Des monnoies idéales.


IL y a des monnoies réelles & des monnoies idéales. Les peuples policés, qui se servent presque tous de monnoies idéales, ne le font que parce qu’ils ont converti leurs monnoies réelles en idéales. D’abord, leurs monnoies réelles font un certains poids & un certain titre de quelque métal. Mais bientôt la mauvaise foi ou le besoin font qu’on retranche une partie du métal de chaque pièce de monnoie, à laquelle on laisse le même nom : par exemple, d’une piece du poids d’une livre d’argent, on retranche la moitié de l’argent, & on continuer de l’appeller livre ; la piece, qui étoit une vingtieme partie de la livre d’argent, on continue de l’appeller sou, quoiqu’elle ne soit plus la vingtieme partie de cette livre. Pour lors, la livre est une livre idéale, & le sou un sou idéal ; ainsi des autres subdivisions : & cela peut aller au point que ce qu’on appellera livre, ne sera plus qu’une très-petite portion de la livre ; ce qui la rendra encore plus idéale. Il peut même arriver que l’on ne fera plus de piece de monnoie qui vaille précisément une livre, & qu’on ne fera pas non plus de piece qui vaille un sou : pour lors, la livre & le sou seront des monnoies purement idéales.

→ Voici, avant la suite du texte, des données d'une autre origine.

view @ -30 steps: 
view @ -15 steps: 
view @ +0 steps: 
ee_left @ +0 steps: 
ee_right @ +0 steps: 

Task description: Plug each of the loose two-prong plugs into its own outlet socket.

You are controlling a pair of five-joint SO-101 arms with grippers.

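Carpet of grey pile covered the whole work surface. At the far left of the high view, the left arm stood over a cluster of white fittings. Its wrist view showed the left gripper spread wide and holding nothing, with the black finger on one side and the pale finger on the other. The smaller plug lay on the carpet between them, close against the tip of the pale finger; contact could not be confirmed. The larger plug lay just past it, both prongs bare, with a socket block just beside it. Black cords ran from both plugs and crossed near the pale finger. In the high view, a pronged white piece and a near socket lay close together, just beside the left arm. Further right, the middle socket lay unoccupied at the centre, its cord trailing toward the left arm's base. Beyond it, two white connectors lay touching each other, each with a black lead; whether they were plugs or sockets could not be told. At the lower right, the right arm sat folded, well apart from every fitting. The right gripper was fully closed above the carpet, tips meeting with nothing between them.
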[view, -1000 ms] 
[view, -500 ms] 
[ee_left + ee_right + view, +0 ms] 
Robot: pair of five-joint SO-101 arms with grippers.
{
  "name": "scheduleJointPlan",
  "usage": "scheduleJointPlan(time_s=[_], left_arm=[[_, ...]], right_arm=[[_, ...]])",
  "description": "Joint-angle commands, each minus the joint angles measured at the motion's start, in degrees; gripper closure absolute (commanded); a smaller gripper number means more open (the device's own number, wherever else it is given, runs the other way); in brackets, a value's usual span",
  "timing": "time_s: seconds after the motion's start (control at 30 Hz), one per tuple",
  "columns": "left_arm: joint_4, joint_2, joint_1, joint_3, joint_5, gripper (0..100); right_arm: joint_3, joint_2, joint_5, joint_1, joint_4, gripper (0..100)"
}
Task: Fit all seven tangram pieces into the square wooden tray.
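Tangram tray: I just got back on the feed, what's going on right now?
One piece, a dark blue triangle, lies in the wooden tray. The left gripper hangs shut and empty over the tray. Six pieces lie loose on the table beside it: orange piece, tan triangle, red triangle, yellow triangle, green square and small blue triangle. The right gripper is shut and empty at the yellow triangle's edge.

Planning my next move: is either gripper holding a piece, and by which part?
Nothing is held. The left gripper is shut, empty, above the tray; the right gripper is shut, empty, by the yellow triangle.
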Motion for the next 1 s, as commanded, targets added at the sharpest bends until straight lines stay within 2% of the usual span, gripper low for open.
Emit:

On donnera, à chaque piece de monnoie, la dénomination d’autant de livres & d’autant de sous que l’on voudra ; la variation pourra être continuelle, parce qu’il est difficile de changer la chose même.

Pour ôter la source des abus, ce sera une très-bonne loi, dans tous les pays où l’on voudra faire fleurir le commerce, que celle qui ordonnera qu’on emploiera des monnoies réelles, & que l’on ne fera point d’opération qui puisse les rendre idéales.